▸ **What the task requires**
Which lines below include the string "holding"? Please show each one.

▸ **Data records**

######

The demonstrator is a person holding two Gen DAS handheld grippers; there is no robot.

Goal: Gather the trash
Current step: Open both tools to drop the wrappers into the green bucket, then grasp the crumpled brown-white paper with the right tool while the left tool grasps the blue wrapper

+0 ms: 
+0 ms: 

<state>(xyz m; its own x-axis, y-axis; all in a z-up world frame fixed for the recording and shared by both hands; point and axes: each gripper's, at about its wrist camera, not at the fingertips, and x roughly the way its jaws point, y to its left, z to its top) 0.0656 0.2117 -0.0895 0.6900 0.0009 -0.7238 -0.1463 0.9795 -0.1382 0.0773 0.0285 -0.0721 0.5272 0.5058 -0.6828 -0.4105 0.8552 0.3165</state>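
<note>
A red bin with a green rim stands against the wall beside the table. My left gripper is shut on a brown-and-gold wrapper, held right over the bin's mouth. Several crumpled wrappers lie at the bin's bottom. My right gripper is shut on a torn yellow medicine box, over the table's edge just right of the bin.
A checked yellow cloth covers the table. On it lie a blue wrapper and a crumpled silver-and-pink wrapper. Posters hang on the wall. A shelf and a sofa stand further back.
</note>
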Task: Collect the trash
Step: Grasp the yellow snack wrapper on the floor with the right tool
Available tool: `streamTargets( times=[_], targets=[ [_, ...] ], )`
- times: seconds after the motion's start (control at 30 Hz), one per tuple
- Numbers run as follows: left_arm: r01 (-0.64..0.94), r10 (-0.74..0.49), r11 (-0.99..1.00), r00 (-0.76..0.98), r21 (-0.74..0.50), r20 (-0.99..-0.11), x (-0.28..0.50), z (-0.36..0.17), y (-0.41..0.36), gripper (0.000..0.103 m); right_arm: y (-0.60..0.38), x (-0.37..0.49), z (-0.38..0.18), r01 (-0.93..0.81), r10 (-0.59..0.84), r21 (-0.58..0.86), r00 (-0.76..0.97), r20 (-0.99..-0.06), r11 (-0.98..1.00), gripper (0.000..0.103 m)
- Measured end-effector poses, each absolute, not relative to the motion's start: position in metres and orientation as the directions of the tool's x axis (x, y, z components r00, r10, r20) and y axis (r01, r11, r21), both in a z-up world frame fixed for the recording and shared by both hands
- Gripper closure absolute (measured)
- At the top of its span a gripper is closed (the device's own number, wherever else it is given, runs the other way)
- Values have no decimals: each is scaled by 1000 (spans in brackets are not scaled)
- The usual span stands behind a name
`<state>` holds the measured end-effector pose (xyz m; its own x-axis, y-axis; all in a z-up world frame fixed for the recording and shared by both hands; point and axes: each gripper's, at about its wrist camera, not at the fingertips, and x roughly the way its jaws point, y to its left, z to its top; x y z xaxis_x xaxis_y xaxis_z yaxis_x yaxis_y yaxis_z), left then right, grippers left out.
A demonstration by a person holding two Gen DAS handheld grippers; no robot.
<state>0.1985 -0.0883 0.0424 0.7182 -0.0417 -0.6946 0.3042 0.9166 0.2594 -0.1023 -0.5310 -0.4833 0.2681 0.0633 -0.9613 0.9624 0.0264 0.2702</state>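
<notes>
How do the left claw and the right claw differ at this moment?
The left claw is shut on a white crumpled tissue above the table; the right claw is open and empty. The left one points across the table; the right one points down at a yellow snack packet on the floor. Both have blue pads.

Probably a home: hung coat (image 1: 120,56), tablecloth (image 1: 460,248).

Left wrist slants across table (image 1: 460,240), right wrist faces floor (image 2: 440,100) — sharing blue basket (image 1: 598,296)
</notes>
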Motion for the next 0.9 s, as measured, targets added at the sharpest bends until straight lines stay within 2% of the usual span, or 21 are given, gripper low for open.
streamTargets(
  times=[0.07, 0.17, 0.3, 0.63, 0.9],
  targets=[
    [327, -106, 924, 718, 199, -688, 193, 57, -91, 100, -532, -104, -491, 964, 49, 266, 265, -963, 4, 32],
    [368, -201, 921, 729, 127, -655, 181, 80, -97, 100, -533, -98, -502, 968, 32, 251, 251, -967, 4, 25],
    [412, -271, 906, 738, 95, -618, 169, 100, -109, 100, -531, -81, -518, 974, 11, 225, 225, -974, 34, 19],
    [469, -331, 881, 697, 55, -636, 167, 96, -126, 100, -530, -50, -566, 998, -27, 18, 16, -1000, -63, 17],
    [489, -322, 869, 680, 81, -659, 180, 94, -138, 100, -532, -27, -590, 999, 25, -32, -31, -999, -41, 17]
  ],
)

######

▸ **Exercise result**
The demonstrator is a person holding two Gen DAS handheld grippers; there is no robot.
A demonstration by a person holding two Gen DAS handheld grippers; no robot.

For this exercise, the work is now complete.